Provided records:

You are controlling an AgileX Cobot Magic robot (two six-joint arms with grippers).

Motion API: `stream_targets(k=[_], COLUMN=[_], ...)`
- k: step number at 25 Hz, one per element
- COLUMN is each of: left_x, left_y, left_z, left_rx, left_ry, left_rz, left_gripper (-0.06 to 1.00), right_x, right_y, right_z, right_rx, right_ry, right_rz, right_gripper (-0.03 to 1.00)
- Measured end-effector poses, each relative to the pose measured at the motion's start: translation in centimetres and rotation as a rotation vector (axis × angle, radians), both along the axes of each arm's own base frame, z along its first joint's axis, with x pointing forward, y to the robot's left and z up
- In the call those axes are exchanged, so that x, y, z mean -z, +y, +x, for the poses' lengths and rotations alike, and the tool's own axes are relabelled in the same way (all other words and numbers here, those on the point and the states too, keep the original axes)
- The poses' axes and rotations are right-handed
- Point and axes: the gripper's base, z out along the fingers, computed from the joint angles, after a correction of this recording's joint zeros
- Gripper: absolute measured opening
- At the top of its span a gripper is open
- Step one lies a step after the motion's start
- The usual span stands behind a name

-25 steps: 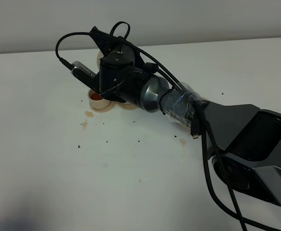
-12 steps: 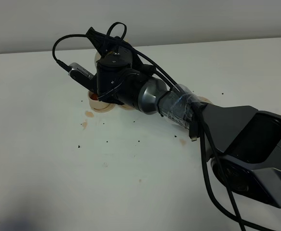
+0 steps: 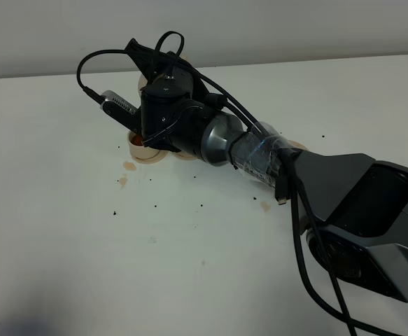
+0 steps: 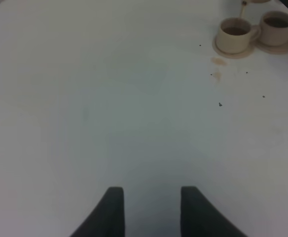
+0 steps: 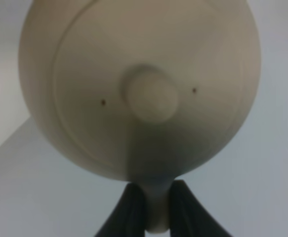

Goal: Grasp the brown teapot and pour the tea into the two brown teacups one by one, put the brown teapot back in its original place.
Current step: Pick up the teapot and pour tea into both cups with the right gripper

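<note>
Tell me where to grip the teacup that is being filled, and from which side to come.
Grip the nearer teacup by its loop handle, which juts sideways toward the second teacup. Come from above: that gap looks narrow, and the brown teapot in the right gripper hangs beyond the cups.

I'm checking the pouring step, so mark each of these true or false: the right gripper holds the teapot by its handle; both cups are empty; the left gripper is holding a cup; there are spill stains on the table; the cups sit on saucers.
1. The right gripper clamps the handle of the round beige-tan ceramic teapot. True.
2. Both small beige-tan ceramic teacups are empty. False: both hold dark liquid.
3. The left gripper holds a cup. False: it is open, over bare white table, apart from the cups.
4. Brownish stains mark the table beside the cups. True.
5. Each cup stands on a small matching saucer. True.
</note>
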Motion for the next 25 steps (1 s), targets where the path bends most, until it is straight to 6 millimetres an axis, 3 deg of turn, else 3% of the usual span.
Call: stream_targets(k=[25], left_x=[0.0], left_y=[0.0], left_z=[0.0], left_rx=[0.0], left_ry=[0.0], left_rz=[0.0], left_gripper=[0.33], right_x=[-0.04], right_y=[0.01], right_z=[0.02], right_rx=[-0.002], right_ry=[-0.005], right_rz=[-0.003], right_gripper=[0.13])
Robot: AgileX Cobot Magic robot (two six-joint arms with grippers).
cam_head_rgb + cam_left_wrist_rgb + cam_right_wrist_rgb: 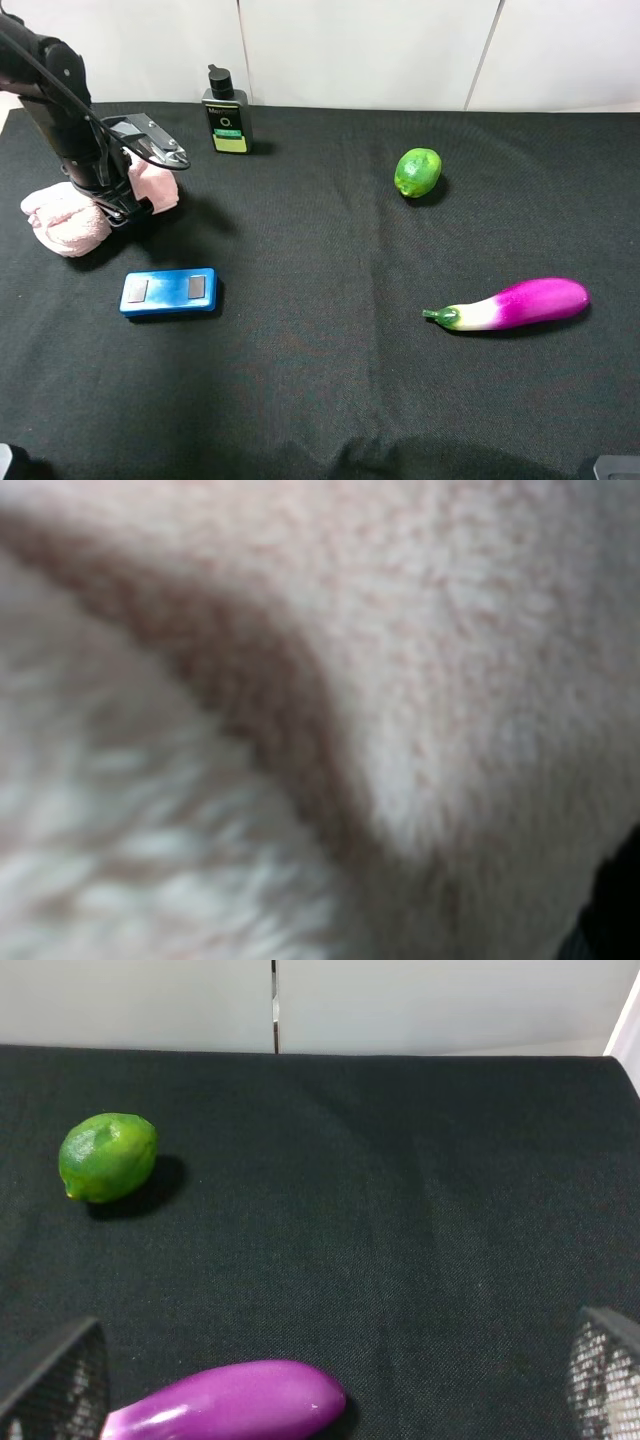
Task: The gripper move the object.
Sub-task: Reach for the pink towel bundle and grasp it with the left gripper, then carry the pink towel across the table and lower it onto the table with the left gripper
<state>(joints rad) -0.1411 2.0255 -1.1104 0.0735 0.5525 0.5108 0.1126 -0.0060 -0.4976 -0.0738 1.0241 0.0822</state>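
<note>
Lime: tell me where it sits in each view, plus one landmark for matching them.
Exterior high: the lime lies on the black tablecloth, right of centre toward the back, beyond the eggplant.
Left wrist: not in it; pink fluffy cloth fills the picture.
Right wrist: the lime lies beyond the eggplant, toward the white wall.
Shared landmark: the purple eggplant, in exterior high and right wrist.

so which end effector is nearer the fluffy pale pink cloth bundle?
Left. The left end effector sits directly over the fluffy pale pink cloth bundle; the right end effector is far across the black table, beside the glossy purple eggplant.
</note>
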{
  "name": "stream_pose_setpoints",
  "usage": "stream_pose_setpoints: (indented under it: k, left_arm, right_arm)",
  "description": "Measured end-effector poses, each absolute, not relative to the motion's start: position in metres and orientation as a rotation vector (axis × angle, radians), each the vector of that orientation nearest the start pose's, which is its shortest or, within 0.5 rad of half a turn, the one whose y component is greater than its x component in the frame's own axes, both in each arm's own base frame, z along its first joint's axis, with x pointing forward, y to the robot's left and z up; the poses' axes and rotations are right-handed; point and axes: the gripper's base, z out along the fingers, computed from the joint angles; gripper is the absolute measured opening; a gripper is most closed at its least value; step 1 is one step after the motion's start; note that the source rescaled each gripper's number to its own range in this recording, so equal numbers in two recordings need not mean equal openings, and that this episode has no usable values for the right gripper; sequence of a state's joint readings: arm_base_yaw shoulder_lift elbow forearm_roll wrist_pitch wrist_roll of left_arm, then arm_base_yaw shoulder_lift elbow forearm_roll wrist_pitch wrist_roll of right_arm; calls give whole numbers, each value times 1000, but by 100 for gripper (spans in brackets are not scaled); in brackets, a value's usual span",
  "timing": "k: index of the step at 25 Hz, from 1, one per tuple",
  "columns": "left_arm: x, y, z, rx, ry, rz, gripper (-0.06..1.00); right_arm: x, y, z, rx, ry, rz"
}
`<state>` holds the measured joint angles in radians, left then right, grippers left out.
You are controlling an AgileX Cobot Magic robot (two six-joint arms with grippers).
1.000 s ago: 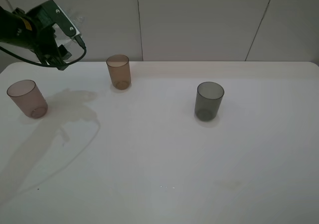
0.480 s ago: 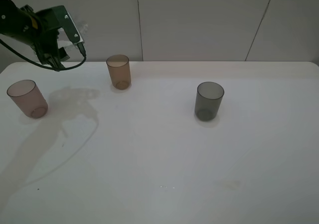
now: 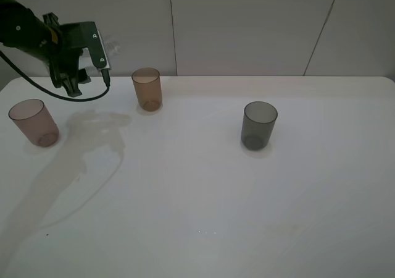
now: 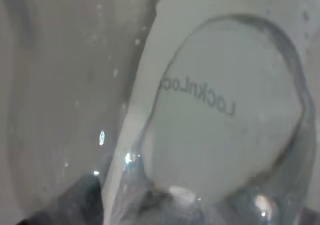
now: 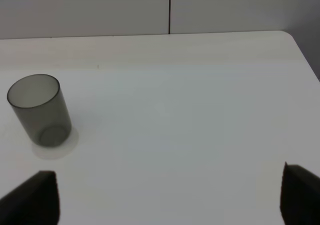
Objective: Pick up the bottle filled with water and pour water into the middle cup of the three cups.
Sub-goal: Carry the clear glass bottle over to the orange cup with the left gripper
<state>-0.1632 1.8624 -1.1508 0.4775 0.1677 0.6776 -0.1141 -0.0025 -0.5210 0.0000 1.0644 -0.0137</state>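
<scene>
My left gripper (image 3: 100, 48) is raised above the table's far left and is shut on the clear bottle (image 3: 111, 43), which shows only as a faint blur to the left of the amber-brown middle cup (image 3: 147, 88). In the left wrist view the bottle (image 4: 225, 110) fills the frame, its embossed base facing the camera. The pinkish-mauve cup (image 3: 34, 122) stands at the left and the dark smoky-grey cup (image 3: 259, 125) at the right. My right gripper (image 5: 167, 174) is open and empty, with the grey cup (image 5: 39, 110) ahead of it.
The white table (image 3: 203, 191) meets a pale panelled wall (image 3: 247, 25) just behind the amber cup. The left arm's black cable (image 3: 37, 86) loops down above the pink cup. The arm's shadow (image 3: 80, 160) lies on the left of the table.
My left gripper has moved right, toward the amber cup, with the bottle in it, and has turned. The cups and the right arm have not moved.
</scene>
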Motion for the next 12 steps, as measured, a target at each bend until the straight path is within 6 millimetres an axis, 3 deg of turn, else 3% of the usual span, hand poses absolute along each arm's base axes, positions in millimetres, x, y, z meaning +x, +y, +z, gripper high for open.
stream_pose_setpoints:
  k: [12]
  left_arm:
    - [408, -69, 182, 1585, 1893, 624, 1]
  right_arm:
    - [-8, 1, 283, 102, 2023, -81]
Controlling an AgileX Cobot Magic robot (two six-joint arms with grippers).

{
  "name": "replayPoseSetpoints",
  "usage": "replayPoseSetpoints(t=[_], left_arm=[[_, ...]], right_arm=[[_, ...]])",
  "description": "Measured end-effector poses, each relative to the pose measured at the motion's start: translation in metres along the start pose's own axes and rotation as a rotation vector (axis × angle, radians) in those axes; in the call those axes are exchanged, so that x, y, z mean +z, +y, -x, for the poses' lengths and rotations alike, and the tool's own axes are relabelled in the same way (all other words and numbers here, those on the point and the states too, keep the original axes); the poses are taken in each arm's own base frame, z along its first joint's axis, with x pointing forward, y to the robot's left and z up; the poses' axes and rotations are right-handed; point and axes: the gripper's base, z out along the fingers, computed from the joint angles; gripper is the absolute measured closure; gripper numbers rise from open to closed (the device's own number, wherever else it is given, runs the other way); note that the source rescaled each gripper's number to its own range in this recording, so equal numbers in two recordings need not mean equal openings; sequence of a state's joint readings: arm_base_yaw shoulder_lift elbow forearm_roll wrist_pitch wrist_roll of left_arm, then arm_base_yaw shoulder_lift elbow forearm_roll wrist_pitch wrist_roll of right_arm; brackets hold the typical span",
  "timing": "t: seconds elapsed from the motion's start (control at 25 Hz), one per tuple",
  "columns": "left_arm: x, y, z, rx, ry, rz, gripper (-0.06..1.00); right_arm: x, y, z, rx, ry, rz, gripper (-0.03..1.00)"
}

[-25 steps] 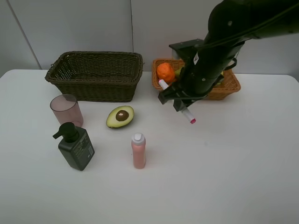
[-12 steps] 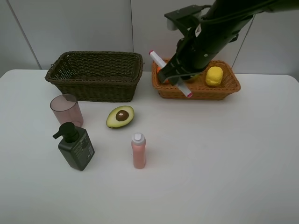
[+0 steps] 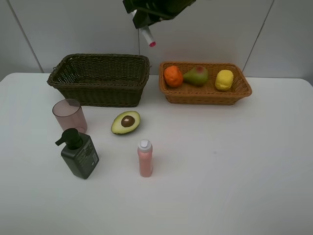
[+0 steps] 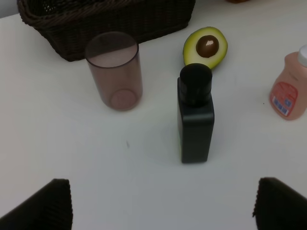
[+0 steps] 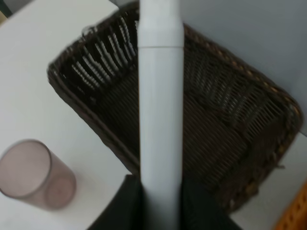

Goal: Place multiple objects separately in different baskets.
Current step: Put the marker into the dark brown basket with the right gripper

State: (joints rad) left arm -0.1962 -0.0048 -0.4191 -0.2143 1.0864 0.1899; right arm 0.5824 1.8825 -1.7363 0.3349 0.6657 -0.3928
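Note:
My right gripper [image 3: 143, 19] is shut on the white marker [image 3: 147, 36], held high over the right end of the dark basket [image 3: 98, 91]. In the right wrist view the marker [image 5: 160, 105] hangs over that basket [image 5: 216, 139]. The orange basket [image 3: 205, 97] holds the orange [image 3: 173, 76], the pear [image 3: 196, 75] and the lemon [image 3: 224, 80]. On the table stand the pink cup [image 3: 70, 115], the avocado half [image 3: 126, 122], the pump bottle [image 3: 79, 154] and the pink bottle [image 3: 145, 157]. My left gripper [image 4: 163, 208] is open, hovering short of the pump bottle [image 4: 195, 115].
The left wrist view also takes in the cup [image 4: 114, 71], the avocado half [image 4: 205, 46], the pink bottle [image 4: 290, 88] and the dark basket's wall [image 4: 105, 19]. The cup [image 5: 33, 175] sits beside the dark basket. A grey wall runs behind the table.
The right arm has risen and swung left with the marker, from in front of the orange basket to high above the dark basket's right end. Everything else is unmoved.

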Motion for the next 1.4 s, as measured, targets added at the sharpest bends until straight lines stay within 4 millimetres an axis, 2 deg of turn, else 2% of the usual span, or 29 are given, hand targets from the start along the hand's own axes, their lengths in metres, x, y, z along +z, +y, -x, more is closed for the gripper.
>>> replayPoseSetpoints(t=[0.16,0.32,0.56,0.72,1.16,1.4], left_arm=[[0.0,0.0,0.0,0.0,0.0,0.0,-0.06],[0.0,0.0,0.0,0.0,0.0,0.0,-0.06],[0.0,0.0,0.0,0.0,0.0,0.0,-0.06],[0.0,0.0,0.0,0.0,0.0,0.0,-0.06],[0.0,0.0,0.0,0.0,0.0,0.0,-0.06],[0.0,0.0,0.0,0.0,0.0,0.0,-0.06]], right_arm=[[0.028,-0.001,0.016,0.051,-0.064,0.074,0.97],[0.063,-0.006,0.017,0.082,-0.075,0.095,0.97],[0.115,-0.016,-0.004,0.103,-0.041,0.081,0.97],[0.14,-0.022,-0.02,0.119,-0.04,0.054,0.97],[0.174,-0.031,-0.047,0.084,-0.008,-0.001,0.97],[0.178,-0.033,-0.05,0.063,-0.012,-0.022,0.97]])
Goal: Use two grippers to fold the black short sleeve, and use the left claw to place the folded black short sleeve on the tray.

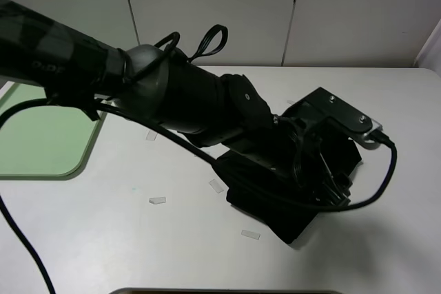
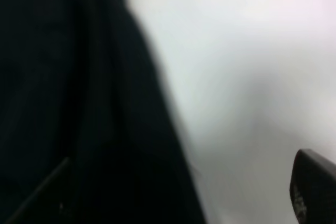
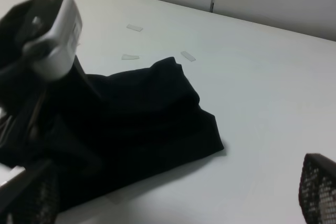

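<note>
A white table (image 1: 124, 239) holds a folded black shirt (image 3: 142, 114), a green tray (image 1: 41, 142) at one side, and small tape bits (image 1: 157, 200).

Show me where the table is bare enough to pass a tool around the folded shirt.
Bare white table lies between the pale green plastic tray and the folded black cotton shirt, apart from small tape scraps. The far right corner is free too. Over the shirt it is crowded by the left arm.
</note>
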`<state>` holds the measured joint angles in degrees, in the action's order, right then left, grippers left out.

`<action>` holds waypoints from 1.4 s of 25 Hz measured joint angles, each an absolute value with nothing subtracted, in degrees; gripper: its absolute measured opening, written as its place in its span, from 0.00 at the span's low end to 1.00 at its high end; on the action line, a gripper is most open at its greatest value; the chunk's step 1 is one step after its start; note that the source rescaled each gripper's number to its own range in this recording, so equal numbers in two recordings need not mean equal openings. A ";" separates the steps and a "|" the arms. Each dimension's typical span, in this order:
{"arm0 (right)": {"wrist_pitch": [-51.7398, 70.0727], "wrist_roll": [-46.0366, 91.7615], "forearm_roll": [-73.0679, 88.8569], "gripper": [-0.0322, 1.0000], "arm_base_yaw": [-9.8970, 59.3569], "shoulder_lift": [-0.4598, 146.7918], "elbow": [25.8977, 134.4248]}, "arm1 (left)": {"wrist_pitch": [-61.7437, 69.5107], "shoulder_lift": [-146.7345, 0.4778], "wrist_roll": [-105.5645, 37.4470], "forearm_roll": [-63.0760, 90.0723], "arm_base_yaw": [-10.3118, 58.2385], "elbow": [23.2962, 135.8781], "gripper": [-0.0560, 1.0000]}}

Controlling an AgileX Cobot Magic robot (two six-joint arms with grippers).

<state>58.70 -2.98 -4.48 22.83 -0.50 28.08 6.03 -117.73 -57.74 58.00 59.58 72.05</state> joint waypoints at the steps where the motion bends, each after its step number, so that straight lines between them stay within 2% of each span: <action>1: 58.70 -2.98 -4.48 1.00 22.83 -0.50 28.08 | 7.32 -117.73 -60.16 58.00 59.81 72.05 0.82; 6: 58.70 -2.98 -4.48 1.00 22.83 -0.50 28.08 | 8.61 -117.73 -70.37 58.00 60.30 72.05 0.81; 11: 58.70 -2.98 -4.48 1.00 22.83 -0.50 28.08 | 0.73 -116.28 -68.15 59.48 60.17 72.05 0.81; 15: 58.70 -2.98 -4.48 1.00 22.83 -0.50 28.08 | 0.87 -112.58 -63.82 60.52 58.51 72.05 0.81; 24: 58.70 -2.98 -4.48 1.00 22.83 -0.50 28.08 | 18.70 -110.68 -47.93 60.96 47.41 72.03 0.81; 31: 58.70 -2.98 -4.48 1.00 22.83 -0.50 28.08 | 23.18 -115.75 -46.85 61.00 47.34 71.34 0.81; 35: 58.70 -2.98 -4.48 1.00 22.83 -0.50 28.08 | 23.92 -120.09 -46.72 61.00 49.53 71.21 0.81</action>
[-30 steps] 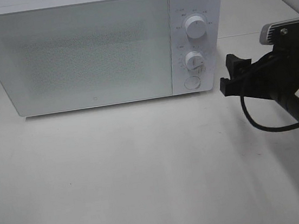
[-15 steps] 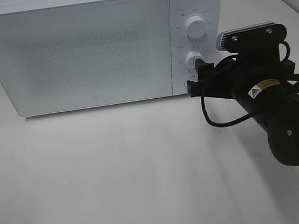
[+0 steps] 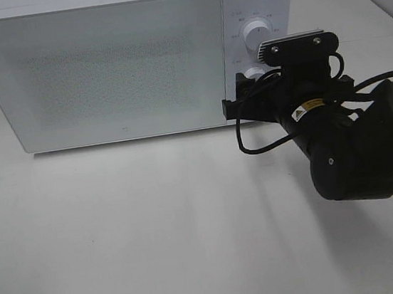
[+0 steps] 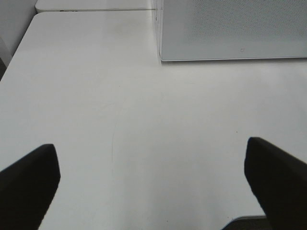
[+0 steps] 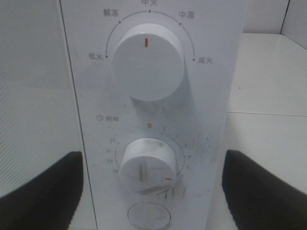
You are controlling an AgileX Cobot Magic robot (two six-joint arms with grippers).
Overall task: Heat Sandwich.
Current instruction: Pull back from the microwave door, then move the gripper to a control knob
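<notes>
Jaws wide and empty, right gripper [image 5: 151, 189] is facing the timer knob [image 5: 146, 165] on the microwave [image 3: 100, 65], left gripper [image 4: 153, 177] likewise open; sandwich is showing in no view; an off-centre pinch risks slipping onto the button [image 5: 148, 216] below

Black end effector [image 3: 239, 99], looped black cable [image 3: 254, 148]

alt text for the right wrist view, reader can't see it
Close-up of a white microwave's control panel, framed between the two dark fingers of the open right gripper. A large power knob has its red mark pointing straight up; below it sit a smaller timer knob, its red mark away from zero, and a round button.
</notes>
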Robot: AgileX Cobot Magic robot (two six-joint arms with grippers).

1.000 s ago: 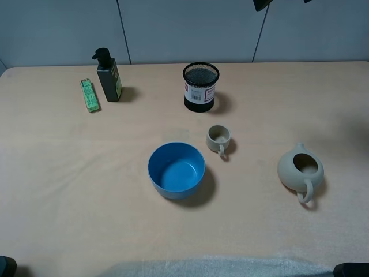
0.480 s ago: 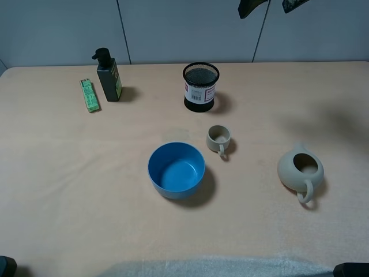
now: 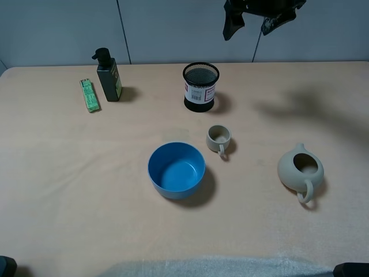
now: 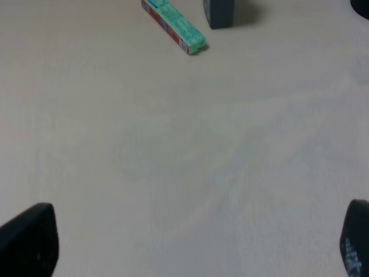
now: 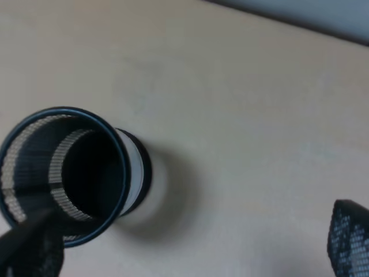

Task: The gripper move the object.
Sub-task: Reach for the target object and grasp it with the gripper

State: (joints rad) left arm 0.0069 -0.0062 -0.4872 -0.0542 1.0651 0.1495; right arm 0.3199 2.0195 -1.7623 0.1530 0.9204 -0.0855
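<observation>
The black wire-mesh pen cup (image 3: pixel 201 86) with a white-and-red barcode label stands upright at the back middle of the table. My right gripper (image 3: pixel 251 22) hangs open and empty in the air, above the cup and to its right. In the right wrist view the cup (image 5: pixel 69 173) shows from above, its opening up, near one finger of the open right gripper (image 5: pixel 190 254). My left gripper (image 4: pixel 190 242) is open and empty over bare table.
A blue bowl (image 3: pixel 176 170), a small beige mug (image 3: pixel 219 138) and a beige teapot (image 3: pixel 301 168) stand in front of the cup. A dark pump bottle (image 3: pixel 108 75) and a green pack (image 3: pixel 89 95) are at the back left; the pack also shows in the left wrist view (image 4: pixel 173 23).
My right gripper has come further into view at the top, moving left and down toward the pen cup. Its shadow on the table has shifted left. Nothing on the table has moved.
</observation>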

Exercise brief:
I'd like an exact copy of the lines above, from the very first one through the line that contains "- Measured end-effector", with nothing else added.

Output of the exercise:
You are controlling an AgileX Cobot Magic robot (two six-joint arms with grippers).

Motion API: `stream_targets(k=[_], COLUMN=[_], ...)`
- k: step number at 25 Hz, one per element
- COLUMN is each of: left_x, left_y, left_z, left_rx, left_ry, left_rz, left_gripper (-0.06 to 1.00), right_x, right_y, right_z, right_rx, right_ry, right_rz, right_gripper (-0.03 to 1.00)
- Measured end-effector poses, each relative to the pose measured at the motion's start: translation in centimetres and rotation as a rotation vector (axis × angle, radians), both along the axes of each arm's own base frame, z along its first joint's axis, with x pointing forward, y to the robot's left and z up

The exercise requires no additional answer.